▶ **The problem**:
In how many lines of the listing below does "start" appear? Give only the figure.

╭─ The records

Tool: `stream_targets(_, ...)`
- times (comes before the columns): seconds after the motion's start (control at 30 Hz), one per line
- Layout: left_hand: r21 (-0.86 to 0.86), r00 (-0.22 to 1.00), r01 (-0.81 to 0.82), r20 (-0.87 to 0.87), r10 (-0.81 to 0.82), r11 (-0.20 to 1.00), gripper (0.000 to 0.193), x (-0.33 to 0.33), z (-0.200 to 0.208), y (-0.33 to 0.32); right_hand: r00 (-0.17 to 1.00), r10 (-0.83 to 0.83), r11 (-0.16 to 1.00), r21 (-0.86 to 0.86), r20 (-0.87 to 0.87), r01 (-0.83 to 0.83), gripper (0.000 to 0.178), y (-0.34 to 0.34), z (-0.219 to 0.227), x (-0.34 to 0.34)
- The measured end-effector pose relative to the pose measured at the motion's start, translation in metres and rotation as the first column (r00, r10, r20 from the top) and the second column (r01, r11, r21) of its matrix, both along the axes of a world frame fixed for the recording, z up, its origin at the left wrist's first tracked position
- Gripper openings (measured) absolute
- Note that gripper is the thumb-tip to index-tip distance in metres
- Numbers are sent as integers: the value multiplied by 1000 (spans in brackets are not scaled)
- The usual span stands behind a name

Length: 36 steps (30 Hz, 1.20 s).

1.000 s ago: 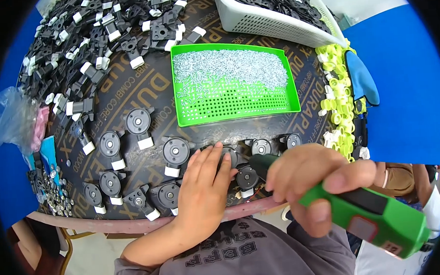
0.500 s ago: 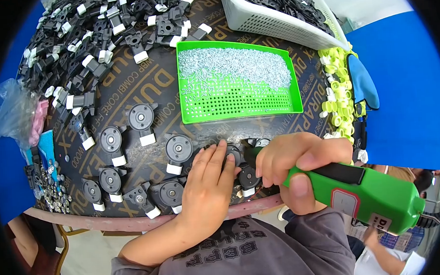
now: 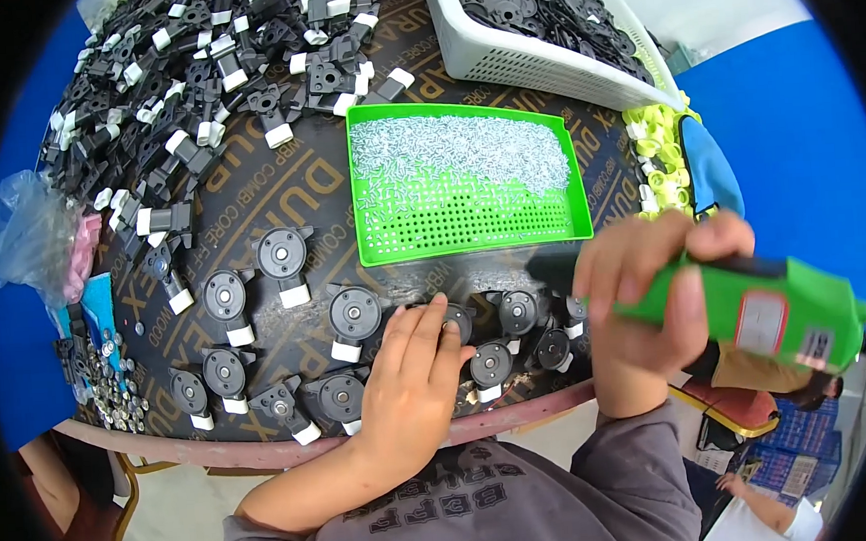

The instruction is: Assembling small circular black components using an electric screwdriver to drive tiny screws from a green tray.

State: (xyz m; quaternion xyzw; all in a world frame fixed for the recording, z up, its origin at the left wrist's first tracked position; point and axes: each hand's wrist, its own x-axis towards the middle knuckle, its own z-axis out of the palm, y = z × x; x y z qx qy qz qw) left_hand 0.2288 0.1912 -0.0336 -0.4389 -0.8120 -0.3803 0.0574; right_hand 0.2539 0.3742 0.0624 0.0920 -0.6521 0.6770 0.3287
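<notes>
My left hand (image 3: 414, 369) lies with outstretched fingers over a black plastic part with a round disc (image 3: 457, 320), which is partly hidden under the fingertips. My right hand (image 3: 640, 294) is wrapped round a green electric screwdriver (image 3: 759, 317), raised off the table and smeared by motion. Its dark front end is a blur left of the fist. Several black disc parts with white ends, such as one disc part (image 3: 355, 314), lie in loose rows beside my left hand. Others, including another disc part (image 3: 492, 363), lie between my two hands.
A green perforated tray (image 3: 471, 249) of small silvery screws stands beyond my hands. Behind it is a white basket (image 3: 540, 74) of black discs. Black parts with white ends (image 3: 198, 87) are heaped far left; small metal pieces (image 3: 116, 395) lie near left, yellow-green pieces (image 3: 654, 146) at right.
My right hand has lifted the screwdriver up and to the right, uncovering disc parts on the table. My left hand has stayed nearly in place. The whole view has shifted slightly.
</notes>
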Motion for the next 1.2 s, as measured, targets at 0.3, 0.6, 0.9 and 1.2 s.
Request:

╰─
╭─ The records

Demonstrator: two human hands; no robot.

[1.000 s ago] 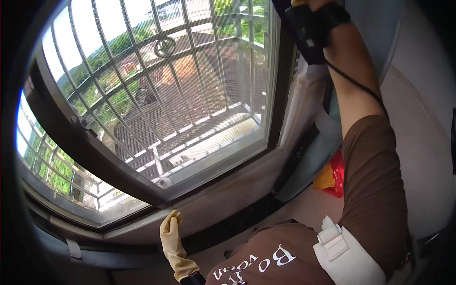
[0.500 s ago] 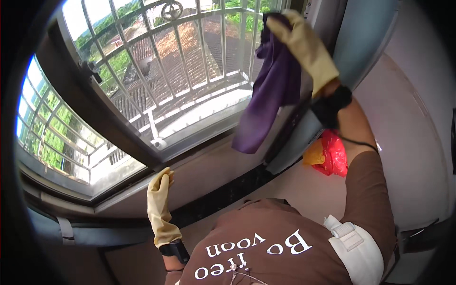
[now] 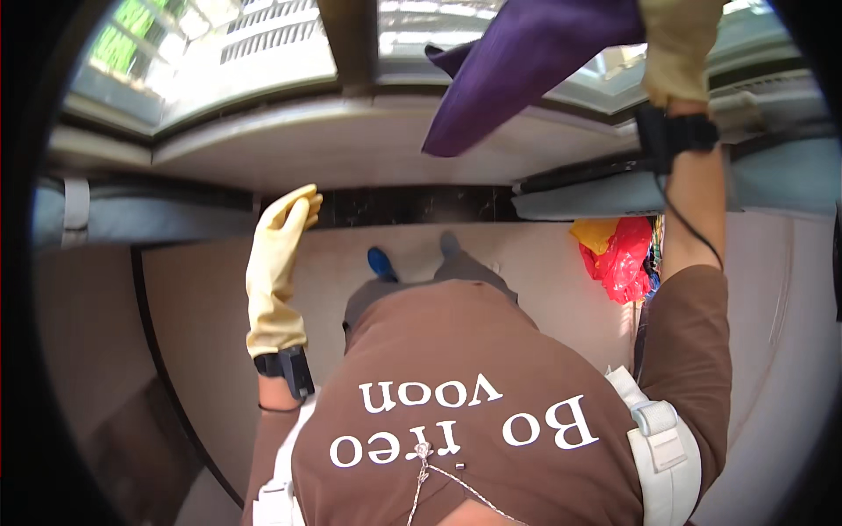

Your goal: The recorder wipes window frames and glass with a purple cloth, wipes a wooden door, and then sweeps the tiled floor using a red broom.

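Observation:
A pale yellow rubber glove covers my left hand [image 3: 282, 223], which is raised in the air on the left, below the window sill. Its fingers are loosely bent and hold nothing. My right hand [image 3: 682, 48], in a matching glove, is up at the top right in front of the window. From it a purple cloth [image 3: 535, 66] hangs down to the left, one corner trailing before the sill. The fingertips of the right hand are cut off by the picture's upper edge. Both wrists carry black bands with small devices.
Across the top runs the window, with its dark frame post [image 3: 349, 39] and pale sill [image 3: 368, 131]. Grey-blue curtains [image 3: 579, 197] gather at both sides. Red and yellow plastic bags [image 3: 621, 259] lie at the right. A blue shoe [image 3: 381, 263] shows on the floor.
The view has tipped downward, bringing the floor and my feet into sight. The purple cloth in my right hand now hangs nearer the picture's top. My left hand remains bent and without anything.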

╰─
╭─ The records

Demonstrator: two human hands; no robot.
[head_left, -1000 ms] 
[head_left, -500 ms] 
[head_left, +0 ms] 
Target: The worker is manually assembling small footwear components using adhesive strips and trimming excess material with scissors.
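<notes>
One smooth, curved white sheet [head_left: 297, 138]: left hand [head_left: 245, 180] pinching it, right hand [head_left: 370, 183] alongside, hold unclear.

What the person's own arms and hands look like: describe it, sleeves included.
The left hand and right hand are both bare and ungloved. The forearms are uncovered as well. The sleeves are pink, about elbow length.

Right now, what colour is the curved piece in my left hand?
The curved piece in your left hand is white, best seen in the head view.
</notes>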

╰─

▶ **Answer**:
2